**TASK DESCRIPTION**
A faithful copy is required: retype the records from their first line through the line with "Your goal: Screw", and omit the pictures.

___ DATA ___

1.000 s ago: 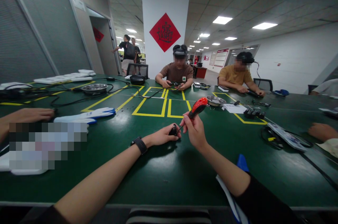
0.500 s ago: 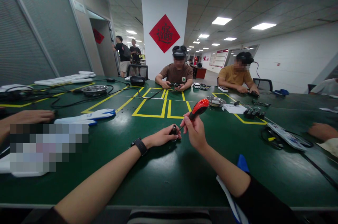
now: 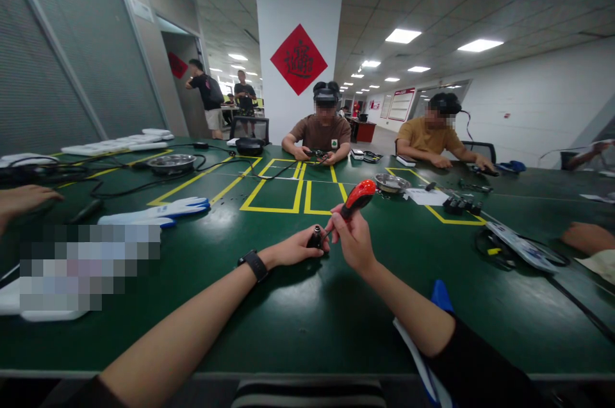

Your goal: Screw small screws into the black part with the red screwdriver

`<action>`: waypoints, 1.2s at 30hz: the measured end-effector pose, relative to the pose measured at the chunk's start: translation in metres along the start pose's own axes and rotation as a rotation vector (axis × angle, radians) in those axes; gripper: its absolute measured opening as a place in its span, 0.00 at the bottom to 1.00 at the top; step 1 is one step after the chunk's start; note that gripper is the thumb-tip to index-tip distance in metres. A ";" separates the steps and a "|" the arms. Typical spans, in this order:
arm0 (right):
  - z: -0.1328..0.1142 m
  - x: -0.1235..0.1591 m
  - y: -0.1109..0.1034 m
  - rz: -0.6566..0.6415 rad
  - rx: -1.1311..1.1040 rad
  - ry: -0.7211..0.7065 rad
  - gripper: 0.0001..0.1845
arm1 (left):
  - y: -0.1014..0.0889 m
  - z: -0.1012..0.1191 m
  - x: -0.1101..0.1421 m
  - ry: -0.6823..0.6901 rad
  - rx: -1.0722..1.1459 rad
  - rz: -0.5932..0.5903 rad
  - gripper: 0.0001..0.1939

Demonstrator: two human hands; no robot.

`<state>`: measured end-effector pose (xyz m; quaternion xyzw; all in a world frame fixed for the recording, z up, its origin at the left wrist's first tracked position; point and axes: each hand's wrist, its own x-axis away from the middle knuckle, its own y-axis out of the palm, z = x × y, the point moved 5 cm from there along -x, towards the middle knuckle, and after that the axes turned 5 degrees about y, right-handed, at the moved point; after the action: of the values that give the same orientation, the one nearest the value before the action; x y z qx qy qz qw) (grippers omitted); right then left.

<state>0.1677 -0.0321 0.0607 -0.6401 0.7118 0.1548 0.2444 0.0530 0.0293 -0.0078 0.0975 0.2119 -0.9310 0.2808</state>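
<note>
My right hand (image 3: pixel 354 238) is closed round a screwdriver (image 3: pixel 359 196) with a red and black handle, tilted so that its thin shaft points down and left. Facing it, my left hand (image 3: pixel 295 248) grips a small black cylindrical part (image 3: pixel 315 236) with a shiny metal ring at its top. The shaft's tip meets the side of this part or ends right beside it; the fingers hide the exact contact. Both hands are close together, low over the green table (image 3: pixel 288 312). A dark watch (image 3: pixel 253 265) is on my left wrist.
White and blue gloves (image 3: pixel 158 209) lie to the left, near another person's hand (image 3: pixel 29 200). Metal bowls (image 3: pixel 172 163) (image 3: pixel 391 183), black clips (image 3: pixel 462 205) and a power strip (image 3: pixel 521 248) sit around the table. Two people work across from me.
My hands and the screwdriver stay almost in place, with only a slight shift. At the left, the other person's hand has drawn back leftward, uncovering a dark object.
</note>
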 end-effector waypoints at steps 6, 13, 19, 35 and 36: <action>0.001 0.000 0.001 -0.004 -0.017 -0.004 0.09 | 0.000 -0.004 -0.001 -0.004 0.010 -0.004 0.15; 0.002 0.000 0.001 -0.004 -0.015 0.000 0.09 | -0.001 0.002 0.000 -0.039 0.028 0.032 0.11; -0.004 -0.003 -0.004 0.062 0.010 -0.091 0.05 | -0.001 0.002 0.000 -0.049 0.031 0.047 0.09; -0.006 -0.013 0.000 -0.048 -0.386 0.056 0.15 | 0.001 0.010 0.002 -0.072 0.053 0.053 0.10; -0.006 -0.013 0.000 -0.061 -0.405 0.062 0.13 | 0.001 0.011 0.002 -0.074 0.047 0.052 0.10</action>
<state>0.1674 -0.0243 0.0727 -0.7018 0.6536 0.2674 0.0934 0.0511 0.0228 0.0007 0.0750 0.1767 -0.9311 0.3101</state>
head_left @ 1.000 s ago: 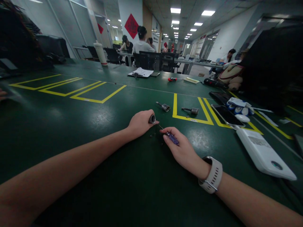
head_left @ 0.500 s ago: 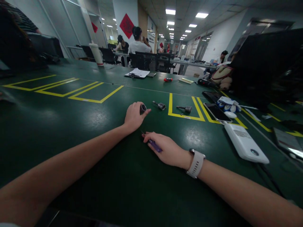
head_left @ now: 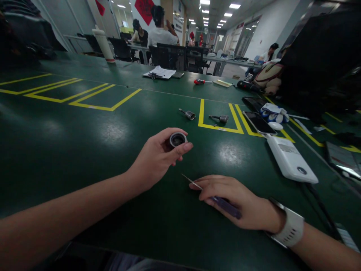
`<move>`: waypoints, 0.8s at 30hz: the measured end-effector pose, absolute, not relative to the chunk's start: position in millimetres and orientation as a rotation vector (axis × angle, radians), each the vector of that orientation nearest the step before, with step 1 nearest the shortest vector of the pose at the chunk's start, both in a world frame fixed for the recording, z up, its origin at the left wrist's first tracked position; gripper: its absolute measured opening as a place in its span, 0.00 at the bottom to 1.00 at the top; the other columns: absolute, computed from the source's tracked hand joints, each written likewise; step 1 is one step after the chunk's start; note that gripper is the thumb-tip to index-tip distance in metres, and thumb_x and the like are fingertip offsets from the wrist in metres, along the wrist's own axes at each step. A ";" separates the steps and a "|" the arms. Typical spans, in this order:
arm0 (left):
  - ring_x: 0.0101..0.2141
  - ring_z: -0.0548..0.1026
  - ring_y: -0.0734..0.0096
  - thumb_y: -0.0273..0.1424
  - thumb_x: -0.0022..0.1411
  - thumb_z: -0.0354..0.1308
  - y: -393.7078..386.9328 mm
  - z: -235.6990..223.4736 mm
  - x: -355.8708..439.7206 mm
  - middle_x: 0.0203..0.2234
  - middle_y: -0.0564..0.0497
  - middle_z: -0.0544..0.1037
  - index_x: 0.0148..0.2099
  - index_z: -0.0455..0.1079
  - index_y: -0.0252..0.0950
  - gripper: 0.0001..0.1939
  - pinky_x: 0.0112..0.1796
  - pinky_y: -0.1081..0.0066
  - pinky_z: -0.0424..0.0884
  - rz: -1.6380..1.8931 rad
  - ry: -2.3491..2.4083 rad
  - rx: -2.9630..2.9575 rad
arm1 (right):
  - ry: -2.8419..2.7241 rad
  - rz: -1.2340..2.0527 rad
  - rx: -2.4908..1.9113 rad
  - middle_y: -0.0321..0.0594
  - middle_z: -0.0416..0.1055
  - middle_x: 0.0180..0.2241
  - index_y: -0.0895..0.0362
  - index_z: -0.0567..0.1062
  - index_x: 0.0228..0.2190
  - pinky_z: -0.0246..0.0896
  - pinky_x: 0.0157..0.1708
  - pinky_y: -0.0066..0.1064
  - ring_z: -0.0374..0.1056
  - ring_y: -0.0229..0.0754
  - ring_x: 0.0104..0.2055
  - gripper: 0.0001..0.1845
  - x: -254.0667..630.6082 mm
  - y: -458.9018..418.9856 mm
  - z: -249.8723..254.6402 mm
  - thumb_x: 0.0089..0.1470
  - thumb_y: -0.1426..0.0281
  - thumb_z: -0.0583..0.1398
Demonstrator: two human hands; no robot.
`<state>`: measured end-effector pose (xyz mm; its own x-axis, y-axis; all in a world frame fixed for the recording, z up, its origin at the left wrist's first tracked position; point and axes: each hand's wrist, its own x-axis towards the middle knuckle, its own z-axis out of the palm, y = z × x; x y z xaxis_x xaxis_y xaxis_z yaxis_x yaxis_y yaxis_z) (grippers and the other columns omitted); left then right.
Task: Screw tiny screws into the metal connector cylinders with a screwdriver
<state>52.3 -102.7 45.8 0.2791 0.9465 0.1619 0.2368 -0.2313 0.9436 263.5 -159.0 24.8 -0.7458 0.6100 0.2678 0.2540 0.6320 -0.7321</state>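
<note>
My left hand (head_left: pixel 160 154) is wrapped round a dark metal hole saw (head_left: pixel 178 140), its round hollow mouth turned up toward me. The rest of that piece is hidden in the fingers. Lower and to the right, my right hand (head_left: pixel 228 199) grips a small screwdriver (head_left: pixel 227 207) by its purple handle. The thin shaft points up and left, its tip apart from the left hand. Farther back lie two similar cup-shaped pieces with shanks, one hole saw (head_left: pixel 189 114) beside the yellow tape and another hole saw (head_left: pixel 222 118) inside the taped box.
Yellow tape (head_left: pixel 222 129) marks boxes on the green table (head_left: pixel 113 162). At right lie a phone (head_left: pixel 259 122), white power bank (head_left: pixel 291 160) and blue-white gloves (head_left: pixel 273 112). Farther back are a red-handled screwdriver (head_left: pixel 199 81), clipboard (head_left: pixel 160 72) and cup (head_left: pixel 104 45). People sit beyond.
My left hand has turned the hole saw so its mouth faces up toward me. My right hand, with the screwdriver, has moved right and nearer me, away from the left. The view has tilted down.
</note>
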 end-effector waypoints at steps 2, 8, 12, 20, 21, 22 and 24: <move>0.28 0.74 0.73 0.35 0.54 0.60 -112.0 47.5 54.9 0.35 0.50 0.76 0.43 0.68 0.35 0.15 0.26 0.74 0.71 1.006 1.032 1.491 | -2.145 1.033 -0.807 0.45 0.74 0.45 0.56 0.71 0.43 0.64 0.49 0.36 0.69 0.40 0.49 0.12 265.9 -158.1 22.9 0.57 0.77 0.56; 0.39 0.77 0.64 0.27 0.49 0.62 -118.8 46.4 53.1 0.41 0.50 0.78 0.42 0.72 0.37 0.15 0.41 0.65 0.74 0.892 0.948 1.195 | -1.426 1.276 -0.981 0.35 0.75 0.28 0.54 0.74 0.32 0.66 0.37 0.33 0.71 0.38 0.33 0.09 274.4 -159.0 10.5 0.59 0.66 0.55; 0.43 0.76 0.60 0.26 0.47 0.61 -120.7 47.0 51.6 0.40 0.49 0.79 0.43 0.74 0.39 0.17 0.46 0.60 0.71 0.829 0.944 1.191 | -1.398 1.260 -0.988 0.34 0.71 0.22 0.55 0.74 0.27 0.64 0.36 0.33 0.67 0.38 0.28 0.12 275.6 -161.5 6.0 0.59 0.64 0.55; 0.44 0.76 0.59 0.25 0.47 0.61 -120.1 41.5 50.9 0.41 0.49 0.80 0.44 0.74 0.41 0.19 0.47 0.57 0.70 0.780 0.988 1.249 | -1.548 1.167 -1.095 0.35 0.69 0.23 0.55 0.72 0.26 0.62 0.32 0.32 0.67 0.39 0.29 0.14 272.0 -164.0 12.0 0.59 0.63 0.55; 0.44 0.76 0.59 0.25 0.47 0.61 -119.8 40.8 50.8 0.41 0.49 0.80 0.44 0.74 0.41 0.19 0.47 0.57 0.69 0.777 0.990 1.245 | -1.588 1.136 -1.111 0.35 0.68 0.23 0.55 0.72 0.26 0.62 0.32 0.32 0.67 0.39 0.29 0.14 271.1 -165.0 14.3 0.59 0.63 0.54; 0.44 0.76 0.59 0.25 0.47 0.61 -119.5 40.1 50.8 0.40 0.49 0.80 0.44 0.74 0.41 0.19 0.47 0.58 0.69 0.775 0.990 1.237 | -1.636 1.097 -1.122 0.36 0.68 0.23 0.56 0.71 0.25 0.62 0.31 0.32 0.66 0.39 0.29 0.14 270.1 -166.3 16.7 0.60 0.63 0.54; 0.44 0.76 0.61 0.25 0.46 0.61 -119.1 38.8 51.1 0.40 0.49 0.80 0.44 0.74 0.40 0.19 0.47 0.60 0.69 0.770 0.988 1.219 | -1.757 0.972 -1.113 0.37 0.68 0.24 0.56 0.71 0.25 0.61 0.30 0.33 0.66 0.39 0.29 0.13 268.2 -169.7 21.1 0.60 0.66 0.53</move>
<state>51.1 -119.1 38.8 0.3957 0.8973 -0.1954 0.0299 0.2000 0.9793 268.2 -169.7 21.1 -0.2725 0.9338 0.2318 0.3003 0.3114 -0.9016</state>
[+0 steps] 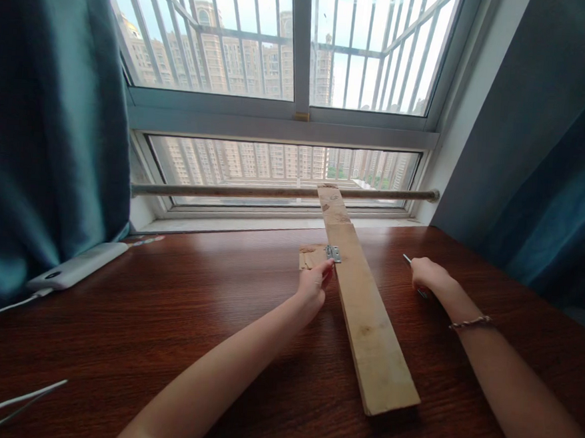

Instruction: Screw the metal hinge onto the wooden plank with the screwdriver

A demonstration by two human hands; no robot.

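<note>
A long pale wooden board (366,311) reaches from near the front of the table toward the window. A small wooden piece (312,255) lies against its left side, and a silver metal hinge (334,253) spans the joint. My left hand (312,284) is closed, thumb and fingers pinching at the hinge's near edge. To the right of the board, my right hand (431,277) is closed around a thin metal-shafted tool (406,259) whose tip points left and away; my fingers hide most of it. Small metal bits (422,293) show just below that hand.
A white power strip (81,267) with a cable rests at the table's left, by a dark teal curtain (54,109). Another white cable (19,400) lies at the front left. A horizontal rail (234,190) crosses before the window, near the board's far end.
</note>
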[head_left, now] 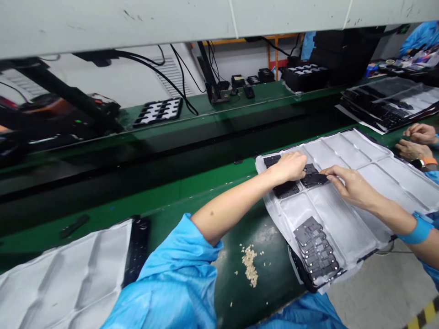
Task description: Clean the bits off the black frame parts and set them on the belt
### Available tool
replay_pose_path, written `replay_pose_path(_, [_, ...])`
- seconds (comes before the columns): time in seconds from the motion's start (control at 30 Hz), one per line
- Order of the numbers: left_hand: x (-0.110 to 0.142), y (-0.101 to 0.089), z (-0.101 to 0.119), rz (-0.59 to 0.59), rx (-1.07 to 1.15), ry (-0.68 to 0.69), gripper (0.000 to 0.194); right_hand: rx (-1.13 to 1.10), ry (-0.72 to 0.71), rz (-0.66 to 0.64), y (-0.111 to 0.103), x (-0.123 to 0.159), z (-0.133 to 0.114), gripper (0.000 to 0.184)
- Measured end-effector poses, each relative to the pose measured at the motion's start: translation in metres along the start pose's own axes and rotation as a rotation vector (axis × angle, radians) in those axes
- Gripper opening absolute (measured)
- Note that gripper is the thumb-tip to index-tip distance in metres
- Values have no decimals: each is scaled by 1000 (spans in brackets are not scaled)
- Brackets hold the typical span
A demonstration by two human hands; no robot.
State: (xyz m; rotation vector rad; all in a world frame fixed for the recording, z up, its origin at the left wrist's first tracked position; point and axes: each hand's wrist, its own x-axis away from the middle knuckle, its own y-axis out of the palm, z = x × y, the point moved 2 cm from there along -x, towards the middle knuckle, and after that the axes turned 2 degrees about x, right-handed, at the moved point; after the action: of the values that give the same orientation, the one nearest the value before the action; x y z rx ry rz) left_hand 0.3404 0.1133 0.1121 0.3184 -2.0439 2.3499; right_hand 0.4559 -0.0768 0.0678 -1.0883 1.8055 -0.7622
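A white moulded tray [346, 151] with long compartments lies on the green bench before me. My left hand [290, 166] reaches across it with fingers curled down onto flat black parts [287, 188] in the far-left compartments. My right hand [348, 184] pinches the edge of one black part [313, 179] beside the left hand. A row of several overlapping black parts [316, 249] fills the near compartment at the tray's front corner. Both forearms are bare below blue sleeves.
A second white tray [65, 278] lies at the lower left beside a black strip. Small beige crumbs [249, 265] are scattered on the bench. Another person's hands [416, 141] rest at the right near stacked black trays [387, 103]. A dark conveyor channel runs behind.
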Motion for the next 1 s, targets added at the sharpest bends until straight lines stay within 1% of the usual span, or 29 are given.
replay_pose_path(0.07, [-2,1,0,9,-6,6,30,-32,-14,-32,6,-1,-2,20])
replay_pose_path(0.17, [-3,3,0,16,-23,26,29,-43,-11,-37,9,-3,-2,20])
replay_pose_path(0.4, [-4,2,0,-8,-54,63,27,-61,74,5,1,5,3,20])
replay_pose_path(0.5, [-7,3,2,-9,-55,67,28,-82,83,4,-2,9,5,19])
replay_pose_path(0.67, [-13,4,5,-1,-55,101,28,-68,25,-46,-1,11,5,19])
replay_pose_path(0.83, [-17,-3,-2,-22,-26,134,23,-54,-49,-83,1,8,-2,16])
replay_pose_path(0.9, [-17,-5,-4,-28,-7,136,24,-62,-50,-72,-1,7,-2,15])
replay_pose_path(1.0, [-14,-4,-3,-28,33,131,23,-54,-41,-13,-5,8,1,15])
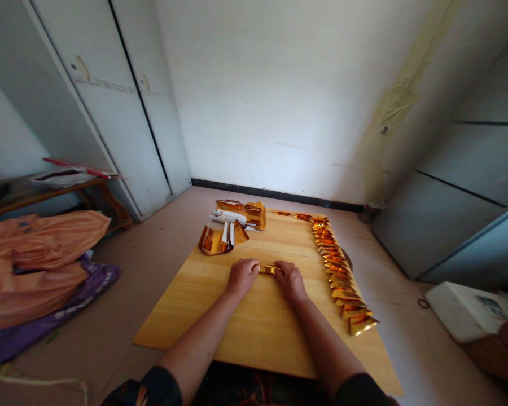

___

**RESULT OF THE TASK**
1.000 s ago: 
0.500 s ago: 
now: 

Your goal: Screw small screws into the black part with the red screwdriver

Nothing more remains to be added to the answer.